En los EE.UU., donde todas las ideas pueden ser comercializadas, algunas clínicas de cirugía plástica ya están ofreciendo paquetes de divorcio para los hombres y mujeres que quieren hacerse una cirugía plástica después de una separación. A pesar de los beneficios de la cirugía plástica sean innegables, sea antes o después de una separación, lo que los estudiosos del tema se preguntan es si es correcto sacarle provecho a la infelicidad y debilidad ajenas…

  “Reinventarse”

“No solo son las mujeres divorciadas las que llegan a las clínicas de cirugía plástica con este deseo: ‘reinventarse’. El director ejecutivo desocupado, la hija descuidada, el adolescente con senos aparentes, la sexagenaria que acaba de enviudar, la modelo que no puede perderse un gran  trabajo en el extranjero, el inmigrante japonés insatisfechos con sus párpados y muchos otros pacientes poseen el mismo deseo: girar una de las páginas de su vida convirtiéndose en “otra persona”, dice el cirujano plástico Ruben Penteado, director del Centro de Medicina Integrada.

“Antiguamente, ‘reinventarse’ significaba cambiar el corte de pelo, hacer régimen, renovar su vestuario. ”Hoy día, como las cirugías plásticas son más baratas, son la primera alternativa de la lista de medidas para levantarse y salir del trance tras pasar por una situación desagradable”, dice el médico.

“Siempre les explicamos a nuestros pacientes que la cirugía estética tiene sus limitaciones. Un ‘cambio real de vida’  es el resultado de un trabajo interno. Después de hacer esta aclaración, el paciente puede incluso llegar a la conclusión de que no es necesario cambiar nada por fuera. Un buen asesoramiento debe venir antes que el bisturí. Si para mí no existe ninguna razón para la realización de la cirugía deseada por el paciente, se lo digo”, afirma Rubem Penteado, miembro de la Sociedad Brasileña de Cirugía Plástica.

Una plástica, una nueva vida…

Hoy por hoy, la cirugía plástica es una de las herramientas de la sociedad moderna para elevar la autoestima y el bienestar del individuo, haciendo con que viva mejor con su propia imagen.”Cuando esta especialidad médica empezó su labor, los cirujanos no hablaban de estética, bienestar, belleza, porque la importancia de la autoestima no era tan difundida en la sociedad. El discurso era que tenían por objeto reparar deformidades”, explica Penteado.

“El cambio exterior no es sólo voluntarismo. Quien nació con una nariz muy grande o la oreja acentuadamente hacia adelante no piensa a la cirugía plástica como un deseo, sino una necesidad. La cirugía plástica es también importante para las personas frente al trauma.
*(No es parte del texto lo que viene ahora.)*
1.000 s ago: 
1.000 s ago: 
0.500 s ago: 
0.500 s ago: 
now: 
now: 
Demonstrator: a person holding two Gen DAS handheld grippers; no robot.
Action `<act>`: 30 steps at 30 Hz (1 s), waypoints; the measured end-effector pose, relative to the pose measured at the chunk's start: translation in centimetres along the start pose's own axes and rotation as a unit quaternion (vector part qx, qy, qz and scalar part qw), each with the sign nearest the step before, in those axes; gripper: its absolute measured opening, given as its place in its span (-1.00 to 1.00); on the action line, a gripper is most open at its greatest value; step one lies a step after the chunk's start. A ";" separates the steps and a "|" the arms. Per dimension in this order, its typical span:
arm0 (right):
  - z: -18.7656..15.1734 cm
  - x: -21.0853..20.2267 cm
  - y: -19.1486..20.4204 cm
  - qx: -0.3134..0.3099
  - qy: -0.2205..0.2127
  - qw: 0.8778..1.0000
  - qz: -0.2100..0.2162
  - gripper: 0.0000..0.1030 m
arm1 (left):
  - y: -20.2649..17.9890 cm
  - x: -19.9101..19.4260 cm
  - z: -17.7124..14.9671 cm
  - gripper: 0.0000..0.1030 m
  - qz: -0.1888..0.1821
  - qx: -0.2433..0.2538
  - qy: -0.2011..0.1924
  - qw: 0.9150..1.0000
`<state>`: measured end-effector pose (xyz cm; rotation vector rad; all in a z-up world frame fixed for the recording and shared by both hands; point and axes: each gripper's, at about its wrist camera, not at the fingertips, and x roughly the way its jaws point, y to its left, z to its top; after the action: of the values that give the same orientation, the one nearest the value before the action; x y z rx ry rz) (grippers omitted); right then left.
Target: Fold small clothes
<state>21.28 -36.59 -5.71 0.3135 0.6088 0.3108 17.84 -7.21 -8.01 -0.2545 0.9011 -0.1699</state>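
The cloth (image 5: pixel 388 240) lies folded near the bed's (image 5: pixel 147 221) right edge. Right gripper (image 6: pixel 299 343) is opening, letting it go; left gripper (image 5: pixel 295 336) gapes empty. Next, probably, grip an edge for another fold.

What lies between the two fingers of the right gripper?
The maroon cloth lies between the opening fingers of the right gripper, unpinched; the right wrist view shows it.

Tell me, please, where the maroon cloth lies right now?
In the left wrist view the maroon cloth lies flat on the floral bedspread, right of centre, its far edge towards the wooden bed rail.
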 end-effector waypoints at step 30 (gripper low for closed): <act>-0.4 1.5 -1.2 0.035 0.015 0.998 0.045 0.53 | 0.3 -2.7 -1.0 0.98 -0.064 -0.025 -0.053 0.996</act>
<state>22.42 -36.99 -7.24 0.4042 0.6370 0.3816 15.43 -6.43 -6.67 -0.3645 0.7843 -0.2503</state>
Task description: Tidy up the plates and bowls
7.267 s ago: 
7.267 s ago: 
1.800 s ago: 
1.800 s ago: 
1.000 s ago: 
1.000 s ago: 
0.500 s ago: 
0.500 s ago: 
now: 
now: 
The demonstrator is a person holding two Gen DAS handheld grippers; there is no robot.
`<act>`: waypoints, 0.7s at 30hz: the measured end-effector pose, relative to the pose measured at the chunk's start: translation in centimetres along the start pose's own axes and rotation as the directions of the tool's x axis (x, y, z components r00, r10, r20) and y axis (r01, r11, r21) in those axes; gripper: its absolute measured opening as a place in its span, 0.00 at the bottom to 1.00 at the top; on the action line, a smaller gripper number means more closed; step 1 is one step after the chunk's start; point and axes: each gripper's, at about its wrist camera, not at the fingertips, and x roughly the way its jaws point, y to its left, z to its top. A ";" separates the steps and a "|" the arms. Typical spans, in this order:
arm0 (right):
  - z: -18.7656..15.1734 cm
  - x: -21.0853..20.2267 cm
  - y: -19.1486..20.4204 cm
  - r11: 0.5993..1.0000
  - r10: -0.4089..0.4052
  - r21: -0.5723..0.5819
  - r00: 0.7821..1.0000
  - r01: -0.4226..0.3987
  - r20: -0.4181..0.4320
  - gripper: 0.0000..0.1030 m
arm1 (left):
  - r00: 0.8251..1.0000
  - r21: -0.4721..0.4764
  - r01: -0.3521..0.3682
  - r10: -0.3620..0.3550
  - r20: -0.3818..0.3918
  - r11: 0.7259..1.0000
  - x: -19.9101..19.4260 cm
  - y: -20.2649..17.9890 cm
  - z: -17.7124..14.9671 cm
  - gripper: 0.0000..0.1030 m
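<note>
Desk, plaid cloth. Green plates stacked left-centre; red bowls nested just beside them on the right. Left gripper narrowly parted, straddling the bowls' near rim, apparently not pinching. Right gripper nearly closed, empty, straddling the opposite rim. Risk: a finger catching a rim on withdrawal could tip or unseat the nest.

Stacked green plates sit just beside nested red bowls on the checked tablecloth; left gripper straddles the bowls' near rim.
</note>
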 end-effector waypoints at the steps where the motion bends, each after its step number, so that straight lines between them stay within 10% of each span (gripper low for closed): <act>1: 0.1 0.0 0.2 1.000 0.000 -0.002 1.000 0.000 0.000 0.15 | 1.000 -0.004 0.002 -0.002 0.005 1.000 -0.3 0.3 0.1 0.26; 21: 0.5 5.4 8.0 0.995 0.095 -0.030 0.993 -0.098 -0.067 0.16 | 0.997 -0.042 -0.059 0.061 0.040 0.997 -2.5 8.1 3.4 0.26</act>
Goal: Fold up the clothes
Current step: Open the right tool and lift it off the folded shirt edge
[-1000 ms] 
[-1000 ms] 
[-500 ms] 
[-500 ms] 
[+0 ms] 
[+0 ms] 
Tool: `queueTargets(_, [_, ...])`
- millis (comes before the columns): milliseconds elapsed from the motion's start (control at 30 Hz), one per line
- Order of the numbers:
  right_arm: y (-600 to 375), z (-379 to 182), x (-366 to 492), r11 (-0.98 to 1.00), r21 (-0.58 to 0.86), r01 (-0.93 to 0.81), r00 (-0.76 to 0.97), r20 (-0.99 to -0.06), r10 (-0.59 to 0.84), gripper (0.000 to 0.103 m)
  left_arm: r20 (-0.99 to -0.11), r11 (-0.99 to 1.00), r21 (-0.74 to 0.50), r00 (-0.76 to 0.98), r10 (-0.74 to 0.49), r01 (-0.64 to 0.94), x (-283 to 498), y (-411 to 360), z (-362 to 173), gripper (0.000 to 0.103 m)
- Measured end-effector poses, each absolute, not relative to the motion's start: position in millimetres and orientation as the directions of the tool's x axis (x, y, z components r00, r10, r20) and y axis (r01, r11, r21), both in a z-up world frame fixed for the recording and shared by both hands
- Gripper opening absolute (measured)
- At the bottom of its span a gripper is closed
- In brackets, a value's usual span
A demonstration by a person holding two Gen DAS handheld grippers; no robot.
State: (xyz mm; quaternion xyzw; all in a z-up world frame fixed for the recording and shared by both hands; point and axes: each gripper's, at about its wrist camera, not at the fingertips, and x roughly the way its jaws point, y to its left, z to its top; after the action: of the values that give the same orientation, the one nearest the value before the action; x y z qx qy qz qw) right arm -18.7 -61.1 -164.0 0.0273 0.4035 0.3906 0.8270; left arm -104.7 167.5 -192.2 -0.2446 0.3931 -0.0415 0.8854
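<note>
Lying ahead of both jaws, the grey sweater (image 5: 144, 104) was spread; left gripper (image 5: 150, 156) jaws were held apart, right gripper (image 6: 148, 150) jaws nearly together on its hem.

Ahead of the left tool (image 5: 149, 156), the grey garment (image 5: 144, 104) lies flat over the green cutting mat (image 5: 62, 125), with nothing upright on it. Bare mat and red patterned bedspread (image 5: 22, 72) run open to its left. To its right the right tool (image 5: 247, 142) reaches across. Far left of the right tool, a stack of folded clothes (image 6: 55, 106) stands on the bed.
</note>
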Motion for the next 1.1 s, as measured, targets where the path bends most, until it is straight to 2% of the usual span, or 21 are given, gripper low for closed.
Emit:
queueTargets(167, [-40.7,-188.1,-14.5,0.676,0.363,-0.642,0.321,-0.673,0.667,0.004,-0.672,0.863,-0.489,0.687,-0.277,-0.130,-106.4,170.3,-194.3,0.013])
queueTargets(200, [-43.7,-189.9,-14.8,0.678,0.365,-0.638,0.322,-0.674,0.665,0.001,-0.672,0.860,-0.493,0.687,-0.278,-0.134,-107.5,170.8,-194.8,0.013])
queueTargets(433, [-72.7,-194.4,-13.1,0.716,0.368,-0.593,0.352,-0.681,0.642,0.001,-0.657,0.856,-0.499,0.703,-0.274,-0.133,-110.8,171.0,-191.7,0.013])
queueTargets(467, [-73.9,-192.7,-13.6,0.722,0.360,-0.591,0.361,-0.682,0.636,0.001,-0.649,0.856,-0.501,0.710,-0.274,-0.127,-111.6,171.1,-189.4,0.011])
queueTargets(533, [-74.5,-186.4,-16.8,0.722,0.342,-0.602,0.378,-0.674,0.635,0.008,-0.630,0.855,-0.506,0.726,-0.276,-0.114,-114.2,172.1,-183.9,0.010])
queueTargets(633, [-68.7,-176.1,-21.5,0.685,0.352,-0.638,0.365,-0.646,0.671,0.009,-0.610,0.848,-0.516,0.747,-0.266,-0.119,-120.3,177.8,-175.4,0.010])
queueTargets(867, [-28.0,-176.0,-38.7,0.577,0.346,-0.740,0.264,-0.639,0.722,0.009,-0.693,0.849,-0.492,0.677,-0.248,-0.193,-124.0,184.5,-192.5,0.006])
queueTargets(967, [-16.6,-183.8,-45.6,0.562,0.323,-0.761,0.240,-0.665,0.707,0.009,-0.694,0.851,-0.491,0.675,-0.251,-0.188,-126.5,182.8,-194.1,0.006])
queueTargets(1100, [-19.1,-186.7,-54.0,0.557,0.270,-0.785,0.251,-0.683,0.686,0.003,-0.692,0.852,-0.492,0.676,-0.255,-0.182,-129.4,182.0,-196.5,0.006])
Pero frente al paciente que demuestra ‘el deseo de reinventarse’, el rol del cirujano es mostrar que ‘lo normal’ o ‘lo lindo’ son cambios sutiles, que no se notan, no cambios radicales”, explica el director del Centro de Medicina Integrada.

En medio de este proceso de valor social y la búsqueda de su autoestima, sacudida por un fracaso matrimonial o la pérdida de un ser querido, incluso por la falta de oportunidades profesionales, entre muchas otras situaciones, el cirujano plástico debe estar atento a los excesos y a las malas indicaciones de los procedimientos quirúrgicos, que siempre deben ser evitados por el bien del paciente.

“Por lo tanto, además de una buena formación técnica, el cirujano plástico debe tener una consistente formación ética. Si el paciente dice que tiene una nariz grande, le cabe a él hacer un juicio de valor sobre su propia nariz. Al médico le compete la evaluación profesional y la conducta ética de indicar o no una intervención quirúrgica a este paciente”, concluyó Ruben Penteado, miembro titular de la Sociedad Brasileña de Cirugía Plástica.